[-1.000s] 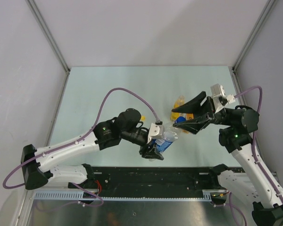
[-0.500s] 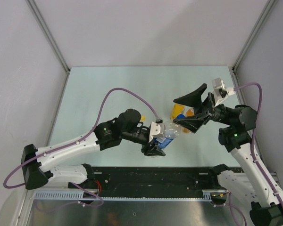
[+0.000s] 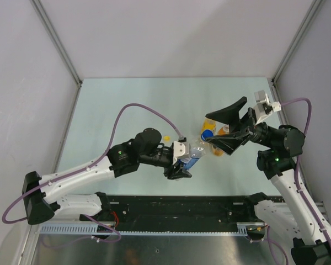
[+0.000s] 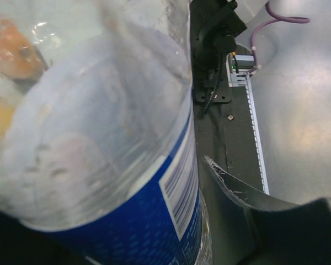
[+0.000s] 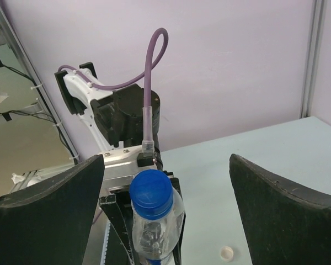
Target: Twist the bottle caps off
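My left gripper (image 3: 181,166) clamps the water bottle (image 3: 195,154) — a brace — so the gaping right gripper (image 5: 166,165) can twist its blue cap (image 5: 150,192).

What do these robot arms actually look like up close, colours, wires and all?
The left arm and right arm are white shells joined by black round joints, each with a tiny green light. A purple cable loops along each arm. The right end effector has two broad black wedge-shaped fingers; the left end effector is black too.
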Tool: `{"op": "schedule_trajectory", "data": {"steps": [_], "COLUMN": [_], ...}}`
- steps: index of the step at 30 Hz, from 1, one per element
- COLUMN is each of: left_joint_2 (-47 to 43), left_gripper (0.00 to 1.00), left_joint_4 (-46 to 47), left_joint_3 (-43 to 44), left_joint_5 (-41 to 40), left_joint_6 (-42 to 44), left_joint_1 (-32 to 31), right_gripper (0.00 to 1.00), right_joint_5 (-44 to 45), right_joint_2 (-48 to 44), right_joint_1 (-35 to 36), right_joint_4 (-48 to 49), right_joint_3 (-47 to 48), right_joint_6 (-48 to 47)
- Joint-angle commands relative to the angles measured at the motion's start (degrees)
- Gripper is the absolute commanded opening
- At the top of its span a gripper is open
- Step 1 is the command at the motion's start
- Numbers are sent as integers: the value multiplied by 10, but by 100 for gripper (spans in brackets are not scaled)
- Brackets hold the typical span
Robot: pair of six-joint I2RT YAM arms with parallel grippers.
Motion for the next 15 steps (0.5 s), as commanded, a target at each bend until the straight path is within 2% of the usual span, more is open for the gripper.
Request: {"op": "schedule_trajectory", "data": {"steps": [1, 9, 15], "left_joint_2": [-12, 31, 64], "left_gripper": [26, 25, 26], "left_joint_4": [30, 30, 26], "left_joint_3": [0, 12, 25], "left_joint_5": [-61, -278, -410], "left_joint_6": [3, -41, -81], "left_joint_1": [3, 3, 0], "right_gripper": [99, 99, 99], "right_joint_5": [28, 137, 276], "right_joint_2": [-7, 8, 6], "right_joint_1": [-5, -5, 1], "right_joint_4": [23, -107, -214], "right_joint_3": [6, 31, 44], "right_joint_6": [17, -14, -23]}}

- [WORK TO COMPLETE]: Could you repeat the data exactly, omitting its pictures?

- [REPLY]:
[-1.000s] 
[-0.500s] 
[+0.000s] 
[+0.000s] 
[+0.000s] 
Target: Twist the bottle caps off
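My left gripper (image 3: 181,166) clamps the water bottle (image 3: 195,154) — a brace — so the gaping right gripper (image 5: 166,165) can twist its blue cap (image 5: 150,192).

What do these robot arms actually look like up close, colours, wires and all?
The left arm and right arm are white shells joined by black round joints, each with a tiny green light. A purple cable loops along each arm. The right end effector has two broad black wedge-shaped fingers; the left end effector is black too.
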Tool: `{"op": "schedule_trajectory", "data": {"steps": [_], "COLUMN": [_], ...}}`
- steps: index of the step at 30 Hz, from 1, one per element
- COLUMN is each of: left_joint_2 (-47 to 43), left_gripper (0.00 to 1.00), left_joint_4 (-46 to 47), left_joint_3 (-43 to 44), left_joint_5 (-41 to 40), left_joint_6 (-42 to 44), left_joint_1 (-32 to 31), right_gripper (0.00 to 1.00), right_joint_5 (-44 to 45), right_joint_2 (-48 to 44), right_joint_1 (-35 to 36), right_joint_4 (-48 to 49), right_joint_3 (-47 to 48), right_joint_6 (-48 to 47)
- Joint-angle commands relative to the angles measured at the motion's start (degrees)
- Gripper is the absolute commanded opening
- At the top of its span a gripper is open
- Step 1 is the command at the motion's start
- Numbers are sent as integers: the value multiplied by 10, but by 100 for gripper (spans in brackets are not scaled)
- Brackets hold the typical span
Robot: pair of six-joint I2RT YAM arms with parallel grippers.
Motion for the next 15 steps (0.5 s), as commanded, a target at each bend until the straight path is within 2% of the usual span, more is open for the gripper.
Request: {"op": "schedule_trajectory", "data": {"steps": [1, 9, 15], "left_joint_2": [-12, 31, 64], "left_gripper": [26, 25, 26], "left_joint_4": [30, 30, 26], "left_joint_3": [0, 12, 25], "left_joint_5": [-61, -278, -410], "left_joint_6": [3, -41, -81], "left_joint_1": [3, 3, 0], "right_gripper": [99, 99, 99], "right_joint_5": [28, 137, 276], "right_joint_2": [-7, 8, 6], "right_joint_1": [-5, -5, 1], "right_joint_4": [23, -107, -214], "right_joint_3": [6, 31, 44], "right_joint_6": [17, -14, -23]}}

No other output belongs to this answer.